This site uses cookies.

Secretary of State for the Home Department Fails to Strike Out Negligence Claim - Grace Corby, Temple Garden Chambers

15/03/23. In Aruchanga v Secretary of State for the Home Department [2023] EWHC 282 (KB) the Claimant sought damages for breach of a common law duty of care by the Defendant for failing to supply him with confirmation of his refugee status. As a result, he suffered loss of benefits, which caused him personal injury in the form of exacerbating pre-existing post-traumatic stress disorder (“PTSD”). The Claimant also brought other claims for breach of human rights and under the Data Protection Act.

The Defendant unsuccessfully sought to have the Claim struck out.


The Claimant arrived in the United Kington from Rwanda in May 1995. He was granted refugee status in December 1997. In 1999, the Claimant’s house was burgled and (amongst other items) his Home Office documentation which confirmed his refugee status was stolen.

The Claimant asserted that various attempts had been made to confirm his status, between 2000 and July 2001 by writing to the defendant seeking a replacement status document. However, he had not received a response.

The Claimant alleged a duty framed as follows in the Particulars of Claim:

"It is contended that the defendant owed a common law duty of care to the claimant, …to provide him with a replacement refugee status/leave to remain document, or to otherwise confirm or acknowledge his status (whether to himself, his representatives or to other relevant third parties).."

The Defendant sought to strike out the Claim.


The matter came before Mrs Justice Lambert.

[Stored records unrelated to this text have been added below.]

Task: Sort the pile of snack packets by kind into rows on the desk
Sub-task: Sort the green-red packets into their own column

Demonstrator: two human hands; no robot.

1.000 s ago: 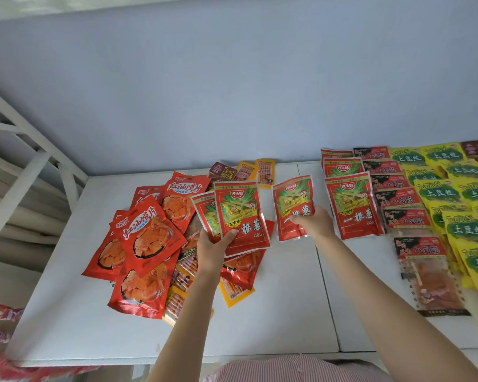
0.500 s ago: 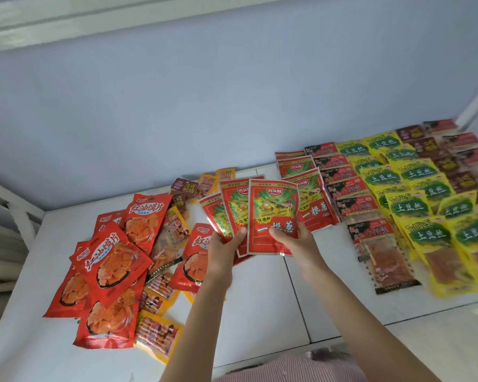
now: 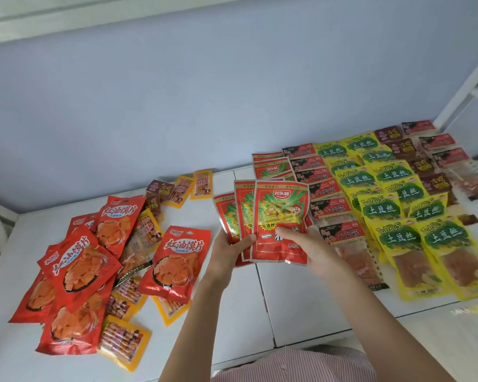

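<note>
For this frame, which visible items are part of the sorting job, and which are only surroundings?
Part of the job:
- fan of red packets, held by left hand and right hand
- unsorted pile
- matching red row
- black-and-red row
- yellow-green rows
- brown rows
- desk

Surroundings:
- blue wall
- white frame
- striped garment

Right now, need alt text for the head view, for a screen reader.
Two hands hold a fan of three red snack packets above a white desk: left hand at the lower left, right hand on the front packet. An unsorted pile lies left; sorted rows lie right.
</note>
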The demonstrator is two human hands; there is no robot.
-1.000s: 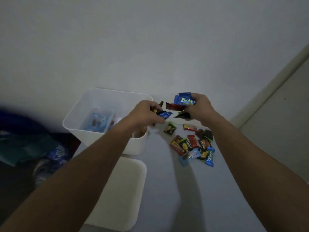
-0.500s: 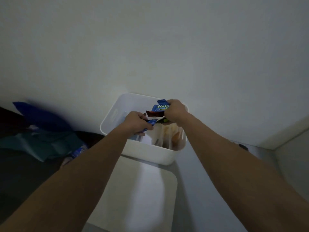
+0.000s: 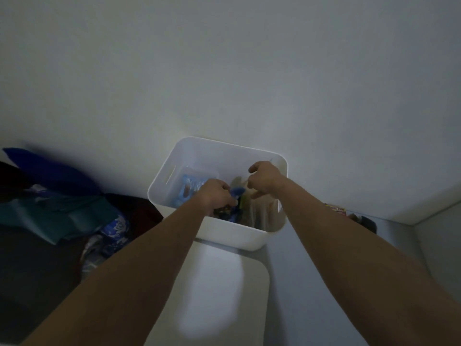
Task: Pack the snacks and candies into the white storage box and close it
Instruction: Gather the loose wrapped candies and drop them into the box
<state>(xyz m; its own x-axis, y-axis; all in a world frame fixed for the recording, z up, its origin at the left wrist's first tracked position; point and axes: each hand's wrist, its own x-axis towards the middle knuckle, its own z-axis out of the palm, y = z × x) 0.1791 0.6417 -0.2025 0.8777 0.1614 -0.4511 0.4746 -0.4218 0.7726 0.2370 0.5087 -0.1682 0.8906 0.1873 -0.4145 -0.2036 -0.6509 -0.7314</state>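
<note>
Two hands reach into one white storage box (image 3: 172, 178) at the tabletop's far edge. The left hand (image 3: 216, 196) pinches blue-wrapped candies (image 3: 237, 192) over wrappers already inside; the right hand (image 3: 263, 179) is curled, apparently holding nothing. Judged partway: a few snacks (image 3: 336, 209) remain far right, and the one lid (image 3: 219, 295) lies near, off.

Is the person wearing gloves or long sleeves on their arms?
No. The left hand and right hand are bare, with no gloves, and I see no rings. Both forearms show no sleeves, watch or bracelet as far as the picture reaches. The light is dim, so tiny details could hide.
</note>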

The Claimant argued that the Judge should be slow to strike out the claim as it was well established that the circumstances in which public authorities may owe a common law duty of care is an evolving area of law

Both counsel accepted that this was a case in which it was being alleged that the Defendant failed to confer a benefit, rather than a case in which, by reason of some positive act by the Defendant, the Claimant suffered harm. As such, both accept that (adopting the analysis in Poole Borough Council v GN and Another [2019] UKSC 25 ) one of the factors to which the Judge should have regard is whether the defendant has, by granting the claimant refugee status, voluntarily assumed responsibility for confirming the claimant's refugee status if an inquiry is made.

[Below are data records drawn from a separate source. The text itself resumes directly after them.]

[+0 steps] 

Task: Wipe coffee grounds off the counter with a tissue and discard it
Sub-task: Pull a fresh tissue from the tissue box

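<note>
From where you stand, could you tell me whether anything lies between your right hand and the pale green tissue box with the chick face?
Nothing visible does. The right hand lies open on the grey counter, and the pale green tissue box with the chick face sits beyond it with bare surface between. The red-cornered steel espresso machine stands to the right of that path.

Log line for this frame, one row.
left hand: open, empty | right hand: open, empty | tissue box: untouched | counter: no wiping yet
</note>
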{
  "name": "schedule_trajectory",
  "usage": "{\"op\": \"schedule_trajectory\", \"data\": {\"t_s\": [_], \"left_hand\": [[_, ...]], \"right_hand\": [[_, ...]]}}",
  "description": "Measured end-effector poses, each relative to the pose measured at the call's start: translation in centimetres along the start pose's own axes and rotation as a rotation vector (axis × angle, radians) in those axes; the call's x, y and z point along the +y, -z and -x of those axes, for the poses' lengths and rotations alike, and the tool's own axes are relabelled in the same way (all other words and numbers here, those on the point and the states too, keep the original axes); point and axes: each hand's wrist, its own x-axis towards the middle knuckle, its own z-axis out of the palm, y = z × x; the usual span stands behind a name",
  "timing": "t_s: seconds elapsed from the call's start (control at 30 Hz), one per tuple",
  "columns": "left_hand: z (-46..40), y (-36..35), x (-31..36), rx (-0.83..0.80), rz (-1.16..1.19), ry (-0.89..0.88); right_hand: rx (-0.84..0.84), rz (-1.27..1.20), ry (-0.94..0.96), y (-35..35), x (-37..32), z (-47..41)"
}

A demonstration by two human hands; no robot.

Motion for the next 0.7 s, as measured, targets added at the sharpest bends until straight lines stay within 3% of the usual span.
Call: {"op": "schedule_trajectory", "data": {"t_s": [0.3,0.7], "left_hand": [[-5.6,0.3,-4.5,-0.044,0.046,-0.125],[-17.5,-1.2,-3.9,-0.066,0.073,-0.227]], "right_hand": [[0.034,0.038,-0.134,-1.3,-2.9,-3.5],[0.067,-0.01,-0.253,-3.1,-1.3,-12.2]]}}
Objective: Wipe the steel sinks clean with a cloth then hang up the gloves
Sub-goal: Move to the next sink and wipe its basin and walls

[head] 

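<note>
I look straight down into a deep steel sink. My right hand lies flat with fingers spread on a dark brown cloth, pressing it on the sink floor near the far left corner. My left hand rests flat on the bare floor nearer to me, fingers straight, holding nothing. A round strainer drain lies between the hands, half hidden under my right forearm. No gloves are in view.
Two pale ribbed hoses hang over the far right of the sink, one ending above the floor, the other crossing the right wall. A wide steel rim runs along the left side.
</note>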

The Judge applied the three-stage test in Caparo Industries Ltd v Dickman [1990] 2 AC 605. She said:

21. In this context I take into account that the defendant is the only body able to grant the claimant (or anyone) refugee status. Further, on the basis of the documents which I have seen, it appears that the only record available to, and accessible by, the claimant concerning his refugee status is the statement contained in the letter which he is sent by the defendant: there is no record available to him elsewhere (such as by an endorsement to his passport) and the letter stating that refugee status had been granted recorded that the letter constitutes the claimant's "authority to remain in the United Kingdom." Given these facts, it seems to me to be at least arguable that the defendant, having granted refugee status, assumes responsibility for confirming the same given its importance to the claimant as a means of proving that he had lawful leave to remain in the UK, and the reasonable reliance placed upon the document by the claimant.

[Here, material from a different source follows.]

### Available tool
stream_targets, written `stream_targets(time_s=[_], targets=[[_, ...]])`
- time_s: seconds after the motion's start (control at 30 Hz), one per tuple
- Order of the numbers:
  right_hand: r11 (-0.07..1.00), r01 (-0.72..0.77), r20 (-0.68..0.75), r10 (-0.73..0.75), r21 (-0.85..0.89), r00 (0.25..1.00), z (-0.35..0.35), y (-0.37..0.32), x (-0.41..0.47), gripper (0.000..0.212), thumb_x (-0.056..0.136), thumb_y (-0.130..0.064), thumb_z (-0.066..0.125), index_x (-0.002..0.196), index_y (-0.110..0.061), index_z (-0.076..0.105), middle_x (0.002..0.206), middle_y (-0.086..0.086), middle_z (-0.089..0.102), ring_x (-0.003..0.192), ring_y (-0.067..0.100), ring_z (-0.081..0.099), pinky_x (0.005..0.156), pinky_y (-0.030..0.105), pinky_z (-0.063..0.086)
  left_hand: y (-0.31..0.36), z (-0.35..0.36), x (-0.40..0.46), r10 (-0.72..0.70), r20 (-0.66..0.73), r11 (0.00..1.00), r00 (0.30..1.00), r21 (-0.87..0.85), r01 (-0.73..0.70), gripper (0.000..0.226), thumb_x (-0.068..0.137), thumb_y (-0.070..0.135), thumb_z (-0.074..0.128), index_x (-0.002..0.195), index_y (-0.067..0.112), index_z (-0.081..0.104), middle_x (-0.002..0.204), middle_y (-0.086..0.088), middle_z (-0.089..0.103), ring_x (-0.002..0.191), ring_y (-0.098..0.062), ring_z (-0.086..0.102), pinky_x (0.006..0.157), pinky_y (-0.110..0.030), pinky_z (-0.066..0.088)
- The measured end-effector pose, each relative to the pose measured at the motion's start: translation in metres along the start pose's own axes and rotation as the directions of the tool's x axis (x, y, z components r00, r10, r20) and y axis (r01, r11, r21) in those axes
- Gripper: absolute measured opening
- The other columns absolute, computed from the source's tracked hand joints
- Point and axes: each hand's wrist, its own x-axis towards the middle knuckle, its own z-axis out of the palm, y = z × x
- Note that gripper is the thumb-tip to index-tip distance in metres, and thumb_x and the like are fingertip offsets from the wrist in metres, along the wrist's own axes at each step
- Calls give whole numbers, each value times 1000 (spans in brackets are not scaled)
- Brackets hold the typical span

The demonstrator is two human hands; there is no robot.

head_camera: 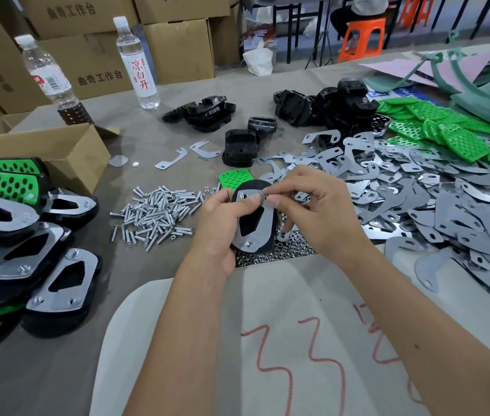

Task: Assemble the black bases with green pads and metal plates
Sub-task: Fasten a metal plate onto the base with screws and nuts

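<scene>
Grey table (177,94) carries the stock, biggest first: plates (435,202) heaped on the right w/ green pads (459,136) behind them, spare bases (324,106) at centre back, finished units (27,235) stacked at left, screws (159,211) just left of the hands, nuts (285,247) under them.

Work piece is one base (252,187), held up over the nuts at table centre, w/ a plate (260,217) laid on its face. One screw end w/ nut shows at the plate's near corner, so it looks part fastened. Left hand (222,223) wraps the base from the left, thumb pressing on the plate's top. Right hand (312,205) pinches thumb & forefinger at the plate's top corner; whatever is between them is too small to make out, prob. a nut.

Step in hand, as I judge it: fasten the top corner. To do it well: keep the left thumb down so plate holes stay lined up w/ the base, start the nut square by fingertips, don't cross-thread. Snug only after all corners are started.
</scene>
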Motion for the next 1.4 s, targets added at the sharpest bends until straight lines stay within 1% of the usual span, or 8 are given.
stream_targets(time_s=[0.2,0.6,0.77,0.93,1.0,1.13,1.27,1.4], targets=[[996,-67,34,65,64,997,-4,2,2,14,87,-1,79,95,-12,83,85,8,63,61,23,61,45,33,57,-1,0,1,-6,-1,1000,1000,6,6,18,85,3,74,102,6,69,90,-13,74,78,-29,70,75,-42,58],[997,-66,118,62,27,991,-9,1,3,17,89,2,77,99,-11,83,87,10,61,67,18,60,49,28,56,-3,0,2,0,-21,999,1000,46,1,12,86,1,74,94,8,69,80,-8,75,67,-24,70,55,-31,57],[997,-41,-10,41,-71,999,-6,4,1,18,76,-9,92,75,-15,75,76,1,65,65,16,58,52,24,52,-6,3,2,16,-50,997,999,71,-13,15,85,1,75,96,6,65,76,-8,73,63,-23,69,53,-30,56],[995,-24,22,27,-97,999,-2,4,-1,22,84,-21,86,105,-19,81,81,-5,60,66,15,56,58,21,48,-6,5,3,29,-70,999,997,40,-27,13,85,0,73,96,6,68,82,-8,74,70,-23,69,62,-30,56],[997,-25,35,27,-71,999,-1,1,-2,11,90,-23,80,96,-15,83,80,-5,61,65,11,57,59,20,47,-5,4,4,18,-98,1000,995,8,-18,10,86,1,73,92,8,70,80,-6,75,68,-20,70,59,-28,56],[998,-63,-63,64,10,996,-8,3,-3,55,101,-32,66,62,6,54,58,5,45,52,19,43,57,33,37,-3,1,5,-14,-164,999,986,-44,7,18,87,2,73,104,1,68,84,-14,74,71,-29,68,64,-37,57],[994,-91,62,87,60,994,-1,-6,-4,24,106,-19,56,101,-9,77,54,-22,52,47,-1,49,51,8,36,-5,4,5,9,-150,1000,989,-13,-11,11,87,1,73,96,3,69,87,-15,75,76,-30,69,73,-45,59],[990,-119,-5,120,75,993,-2,-5,-5,56,105,-31,57,53,-10,60,44,-12,40,41,15,37,47,25,37,-5,2,8,-15,-196,999,980,-51,5,10,87,3,73,91,9,66,82,-12,74,70,-28,69,66,-38,56]])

22. Approaching the question in a slightly different way and adopting the three-stage approach set out in Caparo (as qualified by Poole and the cases referred to in Poole in the context of tortious claims against public bodies) I find that it is arguable that the claimant may suffer damage which is reasonably foreseeable: it is, arguably, reasonably foreseeable that the claimant's immigration status may be at risk in the absence of confirmation, given the burden upon him to prove that he has lawful leave to remain. He may be subject to deportation or to detention pending deportation. I find it arguable that there was a sufficient relationship of proximity between the defendant and the claimant, given that only the defendant is able to confer refugee status and the document remains, apparently, the only written proof of status.

The more difficult question was the third-stage of whether it was ‘fair, just and reasonable’ to impose a duty of care on the Defendant. The Judge found that such a duty was “arguable, albeit only just, particularly given that it is not argued (so far) by the defendant before me that there is any risk of a welter of claims being brought.”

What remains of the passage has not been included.